If you utilize Grails out-of-the-box and don’t change any of the connection profiles, your hip application will be bound to an in memory instance of HSQLDB — this is fine and dandy for developmental purposes, but oftentimes, you’ll want to run Grails on top of a more permanent data store (keep in mind that you can operate in such a manner with HSQLDB’s file based persistence). For example, if it’s your bag, you might want to eventually deploy to an instance of MySQL, once your data model stabilizes somewhat — in that case, you’ll have to create a database in your MySQL instance.

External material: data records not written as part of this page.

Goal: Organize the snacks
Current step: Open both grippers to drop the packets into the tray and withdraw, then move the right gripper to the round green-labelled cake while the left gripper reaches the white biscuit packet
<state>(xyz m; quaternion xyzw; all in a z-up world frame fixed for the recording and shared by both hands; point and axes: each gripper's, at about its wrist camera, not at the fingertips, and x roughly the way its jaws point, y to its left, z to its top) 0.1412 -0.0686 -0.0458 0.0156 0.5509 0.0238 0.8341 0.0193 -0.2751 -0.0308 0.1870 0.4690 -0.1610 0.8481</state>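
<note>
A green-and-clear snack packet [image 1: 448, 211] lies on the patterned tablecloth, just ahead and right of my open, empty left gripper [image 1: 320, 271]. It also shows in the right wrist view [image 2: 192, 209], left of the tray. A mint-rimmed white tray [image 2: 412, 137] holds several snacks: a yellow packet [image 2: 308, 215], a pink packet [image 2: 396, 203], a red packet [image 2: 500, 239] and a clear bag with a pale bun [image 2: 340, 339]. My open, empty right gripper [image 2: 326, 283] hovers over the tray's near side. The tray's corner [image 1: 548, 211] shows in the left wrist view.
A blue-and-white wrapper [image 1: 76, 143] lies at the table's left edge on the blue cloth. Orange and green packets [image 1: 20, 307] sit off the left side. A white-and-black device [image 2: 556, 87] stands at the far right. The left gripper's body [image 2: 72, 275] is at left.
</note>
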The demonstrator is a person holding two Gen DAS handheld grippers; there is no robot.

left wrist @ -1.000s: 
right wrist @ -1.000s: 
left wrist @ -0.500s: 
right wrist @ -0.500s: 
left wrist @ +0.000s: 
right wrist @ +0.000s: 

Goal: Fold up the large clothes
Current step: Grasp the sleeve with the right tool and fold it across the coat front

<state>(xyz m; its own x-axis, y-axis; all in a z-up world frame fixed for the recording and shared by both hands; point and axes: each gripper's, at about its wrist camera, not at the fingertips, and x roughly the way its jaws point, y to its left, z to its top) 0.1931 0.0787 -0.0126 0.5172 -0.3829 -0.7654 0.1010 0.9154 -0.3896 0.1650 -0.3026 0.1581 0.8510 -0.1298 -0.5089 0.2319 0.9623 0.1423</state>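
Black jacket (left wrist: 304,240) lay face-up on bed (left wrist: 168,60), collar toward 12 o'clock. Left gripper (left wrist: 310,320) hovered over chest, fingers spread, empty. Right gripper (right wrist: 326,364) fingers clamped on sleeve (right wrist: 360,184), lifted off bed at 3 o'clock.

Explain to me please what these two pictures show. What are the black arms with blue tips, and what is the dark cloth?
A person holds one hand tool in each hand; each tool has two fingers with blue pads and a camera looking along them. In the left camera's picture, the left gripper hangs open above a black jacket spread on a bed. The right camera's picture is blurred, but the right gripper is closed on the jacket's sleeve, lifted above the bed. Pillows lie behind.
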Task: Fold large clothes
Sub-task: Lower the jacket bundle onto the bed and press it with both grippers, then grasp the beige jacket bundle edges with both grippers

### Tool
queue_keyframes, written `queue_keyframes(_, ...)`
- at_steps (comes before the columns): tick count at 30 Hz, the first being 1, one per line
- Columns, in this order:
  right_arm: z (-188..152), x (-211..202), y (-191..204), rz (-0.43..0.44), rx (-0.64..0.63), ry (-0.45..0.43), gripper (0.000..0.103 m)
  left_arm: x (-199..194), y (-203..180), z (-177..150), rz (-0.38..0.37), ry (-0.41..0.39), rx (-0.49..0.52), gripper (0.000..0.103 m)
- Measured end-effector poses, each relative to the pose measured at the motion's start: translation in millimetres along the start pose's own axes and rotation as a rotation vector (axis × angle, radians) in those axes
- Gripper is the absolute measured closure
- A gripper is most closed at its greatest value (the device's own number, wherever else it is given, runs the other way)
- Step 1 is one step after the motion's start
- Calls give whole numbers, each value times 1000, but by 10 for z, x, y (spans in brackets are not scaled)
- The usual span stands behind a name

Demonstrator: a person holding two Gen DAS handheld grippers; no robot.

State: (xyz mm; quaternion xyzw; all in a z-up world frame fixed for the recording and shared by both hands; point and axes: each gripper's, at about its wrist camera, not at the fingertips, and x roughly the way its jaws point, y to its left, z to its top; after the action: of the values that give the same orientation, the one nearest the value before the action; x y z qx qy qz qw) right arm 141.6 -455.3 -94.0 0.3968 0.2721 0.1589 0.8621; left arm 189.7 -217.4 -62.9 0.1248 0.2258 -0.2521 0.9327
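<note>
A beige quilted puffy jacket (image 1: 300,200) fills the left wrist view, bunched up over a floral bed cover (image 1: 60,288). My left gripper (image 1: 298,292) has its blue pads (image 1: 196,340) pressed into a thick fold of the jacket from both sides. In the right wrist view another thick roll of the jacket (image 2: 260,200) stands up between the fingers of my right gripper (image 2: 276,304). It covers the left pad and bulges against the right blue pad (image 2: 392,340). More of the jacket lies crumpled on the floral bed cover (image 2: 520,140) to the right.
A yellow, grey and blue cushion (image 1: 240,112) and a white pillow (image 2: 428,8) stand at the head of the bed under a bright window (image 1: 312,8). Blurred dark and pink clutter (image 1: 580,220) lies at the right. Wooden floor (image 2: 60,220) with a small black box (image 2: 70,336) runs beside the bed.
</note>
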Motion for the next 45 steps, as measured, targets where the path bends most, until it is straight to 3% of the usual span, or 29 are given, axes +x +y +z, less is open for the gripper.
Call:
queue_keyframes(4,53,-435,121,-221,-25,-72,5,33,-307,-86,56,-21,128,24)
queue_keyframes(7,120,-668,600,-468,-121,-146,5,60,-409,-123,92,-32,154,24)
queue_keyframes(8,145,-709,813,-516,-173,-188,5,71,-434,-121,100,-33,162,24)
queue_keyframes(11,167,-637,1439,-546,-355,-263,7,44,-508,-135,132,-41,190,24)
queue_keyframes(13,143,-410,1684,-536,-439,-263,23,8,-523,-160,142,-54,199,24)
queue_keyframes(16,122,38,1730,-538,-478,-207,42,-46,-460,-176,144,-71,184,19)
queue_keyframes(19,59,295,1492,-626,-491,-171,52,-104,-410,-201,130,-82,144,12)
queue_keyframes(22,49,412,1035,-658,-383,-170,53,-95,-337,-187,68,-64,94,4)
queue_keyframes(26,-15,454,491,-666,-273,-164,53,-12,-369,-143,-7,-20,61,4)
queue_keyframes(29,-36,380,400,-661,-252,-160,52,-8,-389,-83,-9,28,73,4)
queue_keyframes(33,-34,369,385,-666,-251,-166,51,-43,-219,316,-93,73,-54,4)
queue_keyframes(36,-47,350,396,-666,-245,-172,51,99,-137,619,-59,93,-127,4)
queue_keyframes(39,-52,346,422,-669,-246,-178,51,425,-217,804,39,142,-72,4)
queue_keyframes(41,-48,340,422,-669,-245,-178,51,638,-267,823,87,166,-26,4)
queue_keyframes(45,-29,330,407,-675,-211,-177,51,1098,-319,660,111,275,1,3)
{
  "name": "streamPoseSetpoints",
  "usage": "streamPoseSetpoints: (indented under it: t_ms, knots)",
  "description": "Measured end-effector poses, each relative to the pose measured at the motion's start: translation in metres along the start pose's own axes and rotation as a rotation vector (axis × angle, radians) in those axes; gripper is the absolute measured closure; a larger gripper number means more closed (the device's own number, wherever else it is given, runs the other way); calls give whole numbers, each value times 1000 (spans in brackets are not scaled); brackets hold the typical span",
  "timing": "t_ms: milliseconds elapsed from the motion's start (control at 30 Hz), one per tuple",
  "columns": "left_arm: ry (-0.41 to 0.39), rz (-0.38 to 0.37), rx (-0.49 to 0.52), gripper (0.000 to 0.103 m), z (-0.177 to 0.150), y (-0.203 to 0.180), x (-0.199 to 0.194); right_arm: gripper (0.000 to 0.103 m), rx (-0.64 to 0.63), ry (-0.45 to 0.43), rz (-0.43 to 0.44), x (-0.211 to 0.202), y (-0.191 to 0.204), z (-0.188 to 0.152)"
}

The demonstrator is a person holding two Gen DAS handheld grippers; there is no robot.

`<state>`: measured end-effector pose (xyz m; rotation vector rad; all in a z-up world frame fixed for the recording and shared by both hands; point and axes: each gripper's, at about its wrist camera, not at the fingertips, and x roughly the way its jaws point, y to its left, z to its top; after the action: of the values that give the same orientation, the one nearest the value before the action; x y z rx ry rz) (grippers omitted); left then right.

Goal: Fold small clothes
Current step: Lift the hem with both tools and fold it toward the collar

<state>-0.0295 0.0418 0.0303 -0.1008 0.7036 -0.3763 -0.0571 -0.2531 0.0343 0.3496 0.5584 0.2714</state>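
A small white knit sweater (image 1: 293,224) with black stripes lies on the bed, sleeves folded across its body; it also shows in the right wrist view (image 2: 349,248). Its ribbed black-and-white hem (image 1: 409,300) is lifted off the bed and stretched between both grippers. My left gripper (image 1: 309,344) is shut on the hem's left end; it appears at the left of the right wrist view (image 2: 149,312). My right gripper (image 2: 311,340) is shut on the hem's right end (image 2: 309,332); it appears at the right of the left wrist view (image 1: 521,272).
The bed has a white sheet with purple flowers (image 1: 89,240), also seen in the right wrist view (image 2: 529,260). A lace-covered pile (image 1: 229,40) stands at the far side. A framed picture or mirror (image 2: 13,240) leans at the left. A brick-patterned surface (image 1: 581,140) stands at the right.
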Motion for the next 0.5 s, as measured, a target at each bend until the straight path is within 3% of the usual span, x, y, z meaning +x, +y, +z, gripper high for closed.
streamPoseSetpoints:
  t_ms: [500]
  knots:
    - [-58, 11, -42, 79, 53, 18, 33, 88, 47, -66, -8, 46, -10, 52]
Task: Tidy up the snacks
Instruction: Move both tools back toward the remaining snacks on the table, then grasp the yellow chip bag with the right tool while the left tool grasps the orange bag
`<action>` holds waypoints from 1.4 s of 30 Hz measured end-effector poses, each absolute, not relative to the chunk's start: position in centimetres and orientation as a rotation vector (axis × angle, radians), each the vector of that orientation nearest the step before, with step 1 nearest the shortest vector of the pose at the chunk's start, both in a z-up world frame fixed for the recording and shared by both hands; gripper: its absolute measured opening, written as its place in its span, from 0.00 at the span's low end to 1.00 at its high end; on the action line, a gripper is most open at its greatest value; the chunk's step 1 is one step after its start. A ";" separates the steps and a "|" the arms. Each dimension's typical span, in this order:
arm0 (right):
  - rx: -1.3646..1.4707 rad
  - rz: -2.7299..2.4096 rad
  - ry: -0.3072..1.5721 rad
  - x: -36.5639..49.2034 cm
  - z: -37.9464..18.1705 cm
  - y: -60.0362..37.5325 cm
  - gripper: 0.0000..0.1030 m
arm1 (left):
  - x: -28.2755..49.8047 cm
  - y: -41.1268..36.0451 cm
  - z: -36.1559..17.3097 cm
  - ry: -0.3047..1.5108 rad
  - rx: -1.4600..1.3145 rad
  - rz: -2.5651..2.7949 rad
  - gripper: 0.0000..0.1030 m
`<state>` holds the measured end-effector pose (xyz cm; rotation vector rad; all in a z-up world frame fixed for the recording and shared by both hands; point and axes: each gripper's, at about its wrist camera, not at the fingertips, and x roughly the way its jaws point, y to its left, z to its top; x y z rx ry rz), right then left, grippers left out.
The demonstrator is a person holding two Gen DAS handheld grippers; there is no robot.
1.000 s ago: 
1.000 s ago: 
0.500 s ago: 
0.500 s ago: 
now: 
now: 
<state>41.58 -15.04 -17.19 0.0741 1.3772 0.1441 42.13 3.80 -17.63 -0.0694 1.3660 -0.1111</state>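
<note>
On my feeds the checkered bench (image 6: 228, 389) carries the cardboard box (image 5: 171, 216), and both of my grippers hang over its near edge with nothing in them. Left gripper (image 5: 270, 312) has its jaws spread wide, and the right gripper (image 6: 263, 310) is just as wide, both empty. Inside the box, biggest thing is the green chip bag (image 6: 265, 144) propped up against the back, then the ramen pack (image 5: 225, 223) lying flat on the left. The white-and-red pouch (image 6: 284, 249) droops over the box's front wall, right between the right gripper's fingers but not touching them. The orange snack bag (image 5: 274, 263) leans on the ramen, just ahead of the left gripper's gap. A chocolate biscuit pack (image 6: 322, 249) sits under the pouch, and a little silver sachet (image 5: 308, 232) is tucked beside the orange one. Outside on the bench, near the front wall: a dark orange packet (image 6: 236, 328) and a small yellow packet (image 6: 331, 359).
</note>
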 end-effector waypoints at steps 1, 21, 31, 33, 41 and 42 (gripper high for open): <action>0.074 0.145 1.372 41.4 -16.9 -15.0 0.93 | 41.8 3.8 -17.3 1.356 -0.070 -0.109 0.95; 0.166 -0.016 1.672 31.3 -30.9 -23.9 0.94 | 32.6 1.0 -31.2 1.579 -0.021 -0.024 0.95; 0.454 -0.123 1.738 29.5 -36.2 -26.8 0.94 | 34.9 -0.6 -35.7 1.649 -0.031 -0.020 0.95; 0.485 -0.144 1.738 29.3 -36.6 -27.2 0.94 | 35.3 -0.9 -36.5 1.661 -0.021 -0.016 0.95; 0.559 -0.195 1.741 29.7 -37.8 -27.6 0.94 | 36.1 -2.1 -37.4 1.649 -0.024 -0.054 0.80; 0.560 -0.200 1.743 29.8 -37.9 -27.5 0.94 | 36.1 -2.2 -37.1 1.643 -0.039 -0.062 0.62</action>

In previous versions of Grails, this was challenging; however, in more recent versions, you can quickly understand the underlying schema definition via the schema-export command. What’s more, with this command, you can create a new instance of a schema in your target database environment provided you take care to set the proper Hibernate dialect.
The schema-export command works quite copacetically; indeed, it’ll generate a valid DDL file for HSQLDB — that is, even if you change your DataSource.groovy file to point to MySQL, the DDL file will still be specific to HSQLDB, which, of course, can cause issues with MySQL. For instance, the SQL DDL
id bigint generated by default as identity (start with 1)
isn’t valid within MySQL; in fact, the same statement in MySQL parlance would be:
id bigint not null auto_increment
Thus, to force the schema-export command to generate a dialect (i.e. specific database DDL), you must set the dialect property inside the top datasource section of your DataSource.groovy file like so:
dialect=org.hibernate.dialect.MySQLDialect.class
In the case above, I’ve forced the dialect to be specific to MySQL; accordingly, when I execute the schema-export command (i.e. %>grails schema-export) I’ll have a DDL generated that is valid for MySQL (as opposed to HSQLDB). Of course, you can do the same for Oracle, DB2, etc. Can you dig it, man?